I am developing an app where the user can have one or more roles, for this I decided to created a mapping (intermediate) table, so I ended with User, Role and UserRole like this:
In this app the role(s) a user has determines wheneaver he can access certain views or actions in the frontend. The only thing I need is to retrive the roles a user has and add/delete them. JPA Tools created he following EJB for me (simplified):
USER
/**
* The persistent class for the usuario database table.
*
*/
#Entity
#NamedQuery(name="Usuario.findAll", query="SELECT u FROM Usuario u")
public class Usuario implements Serializable {
private static final long serialVersionUID = 1L;
private int idUsuario;
private List<RolUsuario> rolUsuarios;
public Usuario() {
}
#Id
#GeneratedValue(strategy=GenerationType.AUTO)
public int getIdUsuario() {
return this.idUsuario;
}
public void setIdUsuario(int idUsuario) {
this.idUsuario = idUsuario;
}
//bi-directional many-to-one association to RolUsuario
#OneToMany(mappedBy="usuario")
public List<RolUsuario> getRolUsuarios() {
return this.rolUsuarios;
}
public void setRolUsuarios(List<RolUsuario> rolUsuarios) {
this.rolUsuarios = rolUsuarios;
}
public RolUsuario addRolUsuario(RolUsuario rolUsuario) {
getRolUsuarios().add(rolUsuario);
rolUsuario.setUsuario(this);
return rolUsuario;
}
public RolUsuario removeRolUsuario(RolUsuario rolUsuario) {
getRolUsuarios().remove(rolUsuario);
rolUsuario.setUsuario(null);
return rolUsuario;
}
}
USER_ROLE
/**
* The persistent class for the rol_usuario database table.
*
*/
#Entity
#Table(name="rol_usuario")
#NamedQuery(name="RolUsuario.findAll", query="SELECT r FROM RolUsuario r")

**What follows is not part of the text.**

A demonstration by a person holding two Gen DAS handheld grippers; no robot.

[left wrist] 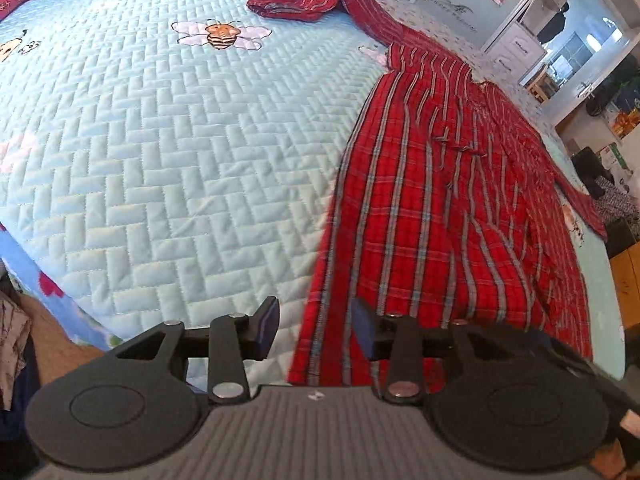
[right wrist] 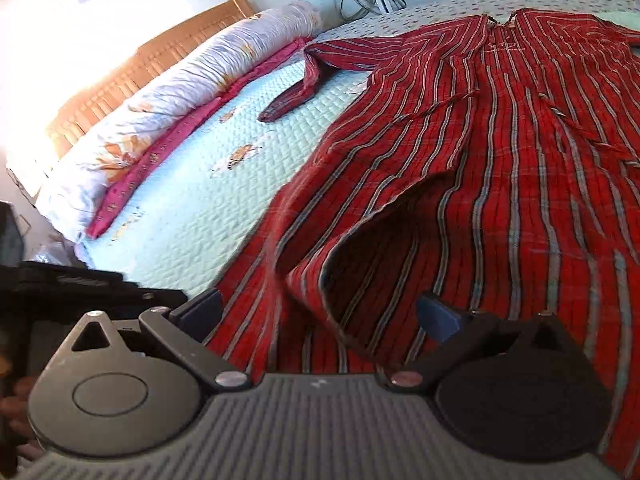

public class RolUsuario implements Serializable {
private static final long serialVersionUID = 1L;
private int idRol_Usuario;
private Usuario usuario;
private Rol rol;
public RolUsuario() {
}
#Id
#GeneratedValue(strategy=GenerationType.AUTO)
public int getIdRol_Usuario() {
return this.idRol_Usuario;
}
public void setIdRol_Usuario(int idRol_Usuario) {
this.idRol_Usuario = idRol_Usuario;
}
//bi-directional many-to-one association to Usuario
#ManyToOne(fetch=FetchType.LAZY)
public Usuario getUsuario() {
return this.usuario;
}
public void setUsuario(Usuario usuario) {
this.usuario = usuario;
}
//bi-directional many-to-one association to Rol
#ManyToOne(fetch=FetchType.LAZY)
public Rol getRol() {
return this.rol;
}
public void setRol(Rol rol) {
this.rol = rol;
}
}
In my project I am using the EJB to create POJO for the frontend. When I ask for the full list of roles for a given user how should I go about doing this:
Create a UserRole repository using CrudRepository with a metod like
List<RolUsuario> findByUsuario(Usuario user);
Return the list of UserRole to my User Service and go over the
the list extracting each Role into a UserPOJO
Send to frontend.
Or is there any way to just get right off the bat a list of Roles in table UserRole where User(Id?) = something?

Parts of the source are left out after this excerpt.